Hacker Newsnew | past | comments | ask | show | jobs | submitlogin

I sort of had to chuckle at the 20k IOPS AWS instance, given even a consumer $100-200 NVMe gives ~1million+ IOPS these days. I suspect now we have PCIe 5.0 NVMes this will go up to

I always do wonder how much "arbitrary" cloud limits on things like this cause so many issues. I'm sure that async IO is very helpful anyway, but I bet on a 1million IOPS NVMe it is nowhere near as important.

We're effectively optimising critical infrastructure tech for ~2010 hardware because that's when big cloud got going and there has been so few price reductions on things since then vs the underlying hardware costs.

Obviously a consumer NVMe is not "enterprise" but my point is we are 3+ orders of magnitude off performance on cheap consumer hardware vs very expensive 'enterprise' AWS/big cloud costs.



> had to chuckle at the 20k IOPS AWS instance, given even a consumer $100-200 NVMe gives ~1million+ IOPS these days

The IOPS figure usually hides the fact that it is not a single IOP that is really fast, but a collection of them.

More IOPS generally is done best by reducing latency of a single operation but the average latency is what actually contributes to the "fast query" experience. Because a lot of the next IO is branchy from the last one (like an index or filter lookup).

As more and more disks to CPU connectivity goes over the network, we can really deliver a large IOPS even when we have very high latencies (by spreading the data across hundreds of SSDs and routing it fast), because with the network storage we pay a huge latency cost for durability of the data simply because of location diversification.

Every foot is a nanosecond, approximately.

That the tradeoff is worth it, because you don't need clusters to deal with a bad CPU or two. Stop & start, to fix memory/cpu errors.

The AWS model pushes the latency problem to the customer and we see it in the IOPS measurements, but it is really the latency x queue depth we're seeing not the hardware capacity.


Yep, I find cloud storage performance to be quite frustrating, but its the reality for many production database deployments I've seen.

Its worth noting that even on really fast local NVMe drives the new asynchronous I/O work delivers performance benefits, since its so much more efficient at issuing I/Os and reducing syscall overhead (for io_uring).

Andres Freund (one of the principal authors of the new functionality) did a lot of benchmarking on local NVMe drives during development. Here is one mailinglist thread I could find that shows a 2x and better benefit with the patch set at the time: https://www.postgresql.org/message-id/flat/uvrtrknj4kdytuboi...


You probably already know this but I will say it anyway. These cloud services like AWS are not succeeding in enterprise because they have outdated hardware. They succeed because in enterprise, CIOs and CTOs want something that is known, has a brand and everyone else uses it. It's like the old adage of "No one got fired for using IBM". Now it is "No one gets fired for hosting with AWS no matter how ridiculous the cost and corresponding feature is".

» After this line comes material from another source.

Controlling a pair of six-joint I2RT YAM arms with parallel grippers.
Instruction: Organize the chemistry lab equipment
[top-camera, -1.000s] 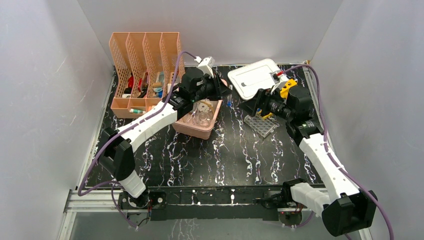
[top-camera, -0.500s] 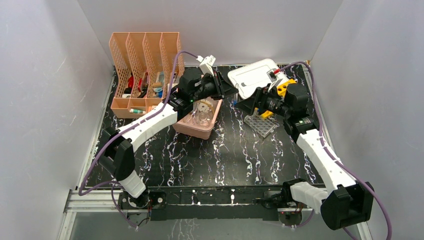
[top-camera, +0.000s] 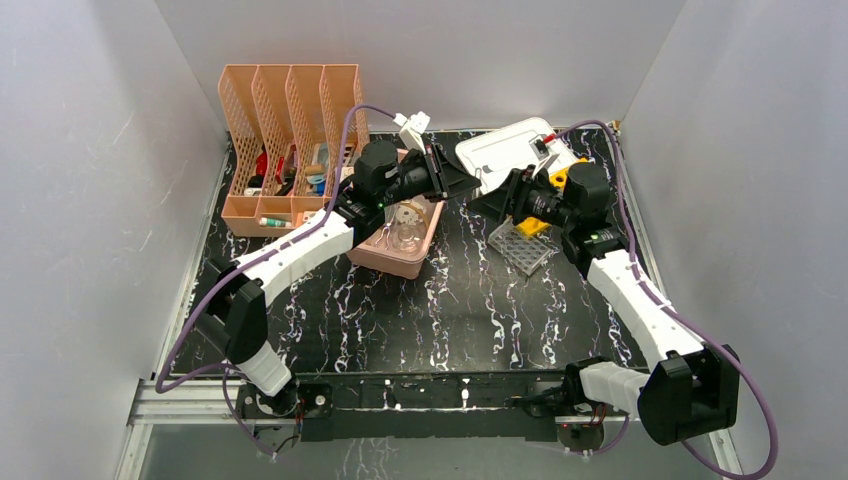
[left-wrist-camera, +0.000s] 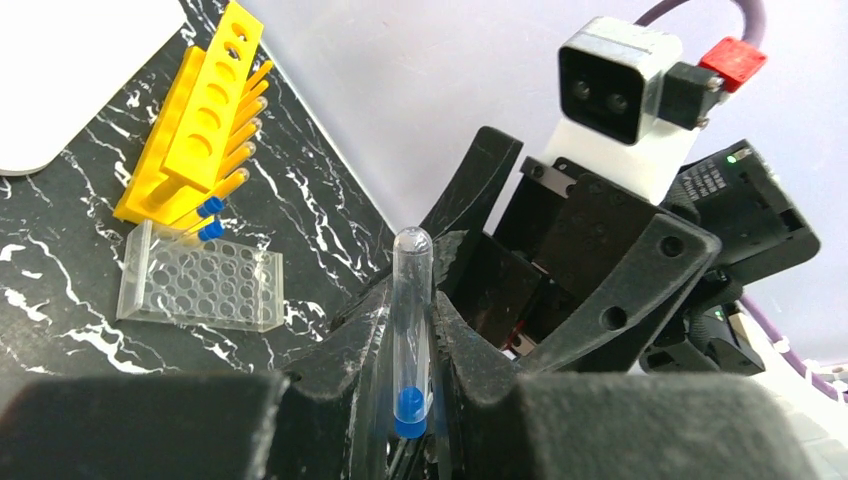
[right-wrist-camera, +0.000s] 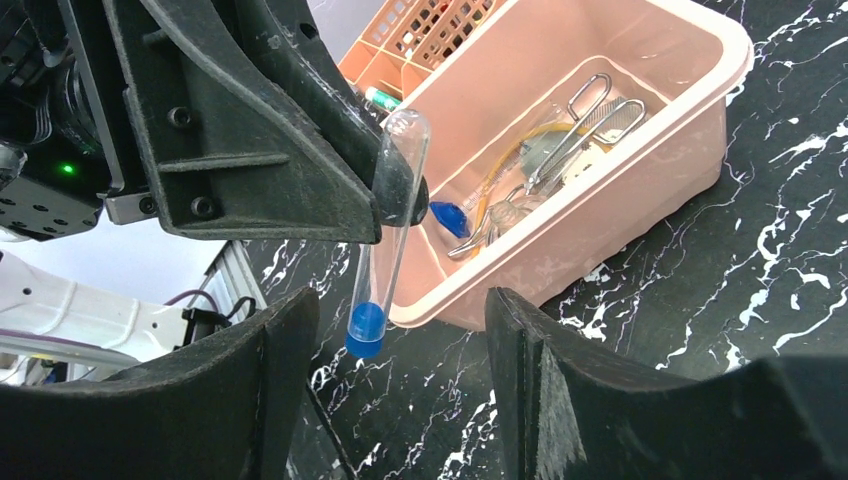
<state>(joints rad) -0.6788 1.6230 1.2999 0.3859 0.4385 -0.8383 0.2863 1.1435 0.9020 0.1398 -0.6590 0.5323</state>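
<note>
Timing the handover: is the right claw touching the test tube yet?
Apart. The right wrist view shows the test tube, held by the left claw, with table visible between it and both right claw fingers.

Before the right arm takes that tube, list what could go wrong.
The left gripper pinches the test tube only at its fingertips, so a knock from the right gripper, open close by, could tilt or drop it. If the left lets go early, the tube may fall beside the pink tub.

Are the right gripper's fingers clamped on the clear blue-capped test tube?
No, the right gripper stands open, its fingers off the clear blue-capped test tube, which the left gripper pinches.
</note>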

> No one gets fired for hosting with AWS

But consider the counterfactual: Non-realized customers because AWS certified solutions architect(tm) software couldn't deliver the price/perf they would have needed.

At $work this is a very real problem because a software system was built on api gateway, lambdas, sqs and a whole bunch of other moving pieces (serverless! scalable! easy compliance!) that combined resulted in way too much latency to meet a client's goal.


Reminds me of https://idlewords.com/talks/website_obesity.htm

> Let me give you a concrete example. I recently heard from a competitor, let’s call them ACME Bookmarking Co., who are looking to leave the bookmarking game and sell their website.

While ACME has much more traffic than I do, I learned they only have half the daily active users. This was reassuring, because the hard part of scaling a bookmarking site is dealing with people saving stuff.

We both had the same number of employees. They have an intern working on the project part time, while I dither around and travel the world giving talks. Say half a full-time employee for each of us.

We have similar revenue per active user. I gross $12,000 a month, they gross $5,000.

But where the projects differ radically is cost. ACME hosts their service on AWS, and at one point they were paying $23,000 (!!) in monthly fees. Through titanic effort, they have been able to reduce that to $9,000 a month.

I pay just over a thousand dollars a month for hosting, using my own equipment. That figure includes the amortized cost of my hardware, and sodas from the vending machine at the colo.

So while I consider bookmarking a profitable business, to them it's a $4,000/month money pit. I'm living large off the same income stream that is driving them to sell their user data to marketers and get the hell out of the game.

The point is that assumptions about complexity will anchor your expectations, and limit what you're willing to try. If you think a 'real' website has to live in the cloud and run across a dozen machines, a whole range of otherwise viable projects will seem unprofitable.

Similarly, if you think you need a many-layered CMS and extensive custom javascript for an online publishing venture, the range of things you will try becomes very constricted.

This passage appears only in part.